● REQUIRED ACTION: Without the pictures, give the listing below again exactly.

-----

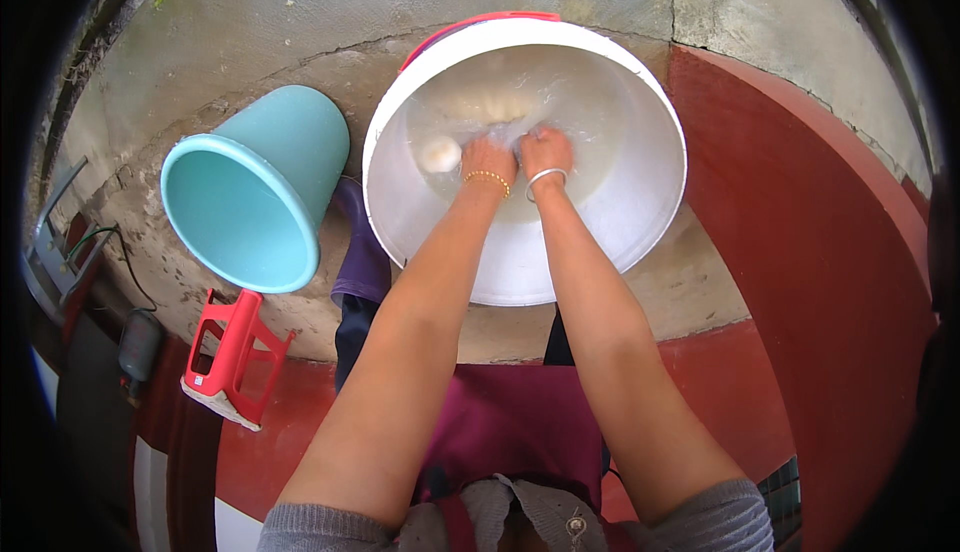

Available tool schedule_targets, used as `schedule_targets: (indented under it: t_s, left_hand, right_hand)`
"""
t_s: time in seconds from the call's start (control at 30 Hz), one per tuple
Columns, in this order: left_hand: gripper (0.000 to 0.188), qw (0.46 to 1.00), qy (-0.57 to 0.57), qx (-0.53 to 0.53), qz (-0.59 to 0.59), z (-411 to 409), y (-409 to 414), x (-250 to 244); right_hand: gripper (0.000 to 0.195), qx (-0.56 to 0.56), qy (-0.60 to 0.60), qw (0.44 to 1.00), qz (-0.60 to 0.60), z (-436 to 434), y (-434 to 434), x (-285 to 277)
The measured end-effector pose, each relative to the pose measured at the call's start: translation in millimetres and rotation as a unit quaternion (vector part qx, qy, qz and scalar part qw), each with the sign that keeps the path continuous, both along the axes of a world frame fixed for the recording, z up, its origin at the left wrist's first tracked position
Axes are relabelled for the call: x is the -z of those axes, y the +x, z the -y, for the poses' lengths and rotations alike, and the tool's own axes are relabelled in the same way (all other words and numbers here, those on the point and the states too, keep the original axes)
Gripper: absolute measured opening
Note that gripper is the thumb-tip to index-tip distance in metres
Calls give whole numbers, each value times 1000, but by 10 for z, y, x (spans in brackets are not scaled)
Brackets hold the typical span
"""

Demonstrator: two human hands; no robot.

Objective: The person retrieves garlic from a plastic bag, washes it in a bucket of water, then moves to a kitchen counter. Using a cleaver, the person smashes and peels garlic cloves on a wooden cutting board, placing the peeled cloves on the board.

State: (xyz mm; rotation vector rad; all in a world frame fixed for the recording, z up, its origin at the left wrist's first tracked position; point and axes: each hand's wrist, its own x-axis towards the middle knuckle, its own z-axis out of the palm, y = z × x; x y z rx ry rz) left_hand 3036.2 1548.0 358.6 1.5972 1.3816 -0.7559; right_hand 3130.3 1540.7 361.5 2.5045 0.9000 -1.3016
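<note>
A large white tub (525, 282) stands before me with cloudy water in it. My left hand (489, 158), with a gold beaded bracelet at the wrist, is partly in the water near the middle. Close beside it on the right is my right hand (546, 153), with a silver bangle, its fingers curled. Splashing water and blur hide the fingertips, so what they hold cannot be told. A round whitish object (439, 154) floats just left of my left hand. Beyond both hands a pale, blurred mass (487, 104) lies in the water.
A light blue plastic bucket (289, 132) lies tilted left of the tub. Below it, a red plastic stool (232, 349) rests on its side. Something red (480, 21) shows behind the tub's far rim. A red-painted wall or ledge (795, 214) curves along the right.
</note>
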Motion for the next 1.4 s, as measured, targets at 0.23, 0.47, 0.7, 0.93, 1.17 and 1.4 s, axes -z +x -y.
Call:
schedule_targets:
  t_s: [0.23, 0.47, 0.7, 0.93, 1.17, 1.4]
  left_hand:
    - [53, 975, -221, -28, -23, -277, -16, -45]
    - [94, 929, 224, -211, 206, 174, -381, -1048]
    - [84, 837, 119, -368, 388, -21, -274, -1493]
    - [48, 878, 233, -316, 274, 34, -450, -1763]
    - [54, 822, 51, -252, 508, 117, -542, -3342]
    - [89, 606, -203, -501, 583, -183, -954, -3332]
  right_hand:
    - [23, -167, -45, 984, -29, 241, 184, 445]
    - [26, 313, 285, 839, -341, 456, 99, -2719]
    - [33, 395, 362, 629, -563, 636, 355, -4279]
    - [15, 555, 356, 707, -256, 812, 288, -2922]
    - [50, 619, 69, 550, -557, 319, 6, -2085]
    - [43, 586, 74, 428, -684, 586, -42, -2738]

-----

● REPLY:
Available tool schedule_targets, used as `schedule_targets: (indented under it: t_s, left_hand, right_hand)`
"""
t_s: time in seconds from the call's start (control at 30 Hz), one per tuple
Columns, in this order: left_hand: gripper (0.000 to 0.188), qw (0.46 to 1.00), qy (-0.57 to 0.57), qx (-0.53 to 0.53), qz (-0.59 to 0.59), z (-411 to 409), y (-409 to 414), x (-250 to 244); right_hand: gripper (0.000 to 0.195), qx (-0.56 to 0.56), qy (-0.60 to 0.60), qw (0.44 to 1.00), qz (-0.60 to 0.60), z (-436 to 434), y (-434 to 434), x (-285 to 277)
The measured end-effector pose, each relative to the pose measured at the call's start: translation in millimetres and rotation as a unit quaternion (vector part qx, qy, qz and scalar part qw), each with the sign that keeps the path continuous, both along the axes of a world frame fixed for the recording, z up, its origin at the left wrist's first tracked position
Axes are relabelled for the call: x is the -z of those axes, y the +x, z the -y, for the poses' lengths and rotations alike, and the tool's own axes are relabelled in the same way (all other words and numbers here, those on the point and the states too, keep the original axes)
Gripper: absolute measured opening
Note that gripper is the thumb-tip to index-tip distance in metres
Calls give whole numbers, each value times 1000, but by 10 for z, y, x (spans in brackets are not scaled)
Brackets hold the typical span
"""

Demonstrator: two human hands; no robot.

Objective: The person retrieves garlic from a plastic bag, washes it in a bucket of water, then moves to a kitchen counter. Using a cleaver, the person smashes and peels garlic cloves on a wooden cutting board, placing the peeled cloves on the board.

State: (xyz mm; rotation vector rad; all in a world frame fixed for the recording, z up, its origin at the left wrist's first tracked position; point and axes: each hand's wrist, its own x-axis towards the middle knuckle, its own z-axis out of the palm, y = z × x; x y z rx ry rz) left_hand 3036.2 1548.0 358.6 1.5972 1.3816 -0.7559; right_hand 3130.3 1540.7 361.5 2.5045 0.9000 -1.3016
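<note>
A large white tub (525, 282) stands before me with cloudy water in it. My left hand (489, 158), with a gold beaded bracelet at the wrist, is partly in the water near the middle. Close beside it on the right is my right hand (546, 153), with a silver bangle, its fingers curled. Splashing water and blur hide the fingertips, so what they hold cannot be told. A round whitish object (439, 154) floats just left of my left hand. Beyond both hands a pale, blurred mass (487, 104) lies in the water.
A light blue plastic bucket (289, 132) lies tilted left of the tub. Below it, a red plastic stool (232, 349) rests on its side. Something red (480, 21) shows behind the tub's far rim. A red-painted wall or ledge (795, 214) curves along the right.
</note>
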Motion for the next 1.4 s, as measured, targets at 0.23, 0.47, 0.7, 0.93, 1.17 and 1.4 s, axes -z +x -y.
Call:
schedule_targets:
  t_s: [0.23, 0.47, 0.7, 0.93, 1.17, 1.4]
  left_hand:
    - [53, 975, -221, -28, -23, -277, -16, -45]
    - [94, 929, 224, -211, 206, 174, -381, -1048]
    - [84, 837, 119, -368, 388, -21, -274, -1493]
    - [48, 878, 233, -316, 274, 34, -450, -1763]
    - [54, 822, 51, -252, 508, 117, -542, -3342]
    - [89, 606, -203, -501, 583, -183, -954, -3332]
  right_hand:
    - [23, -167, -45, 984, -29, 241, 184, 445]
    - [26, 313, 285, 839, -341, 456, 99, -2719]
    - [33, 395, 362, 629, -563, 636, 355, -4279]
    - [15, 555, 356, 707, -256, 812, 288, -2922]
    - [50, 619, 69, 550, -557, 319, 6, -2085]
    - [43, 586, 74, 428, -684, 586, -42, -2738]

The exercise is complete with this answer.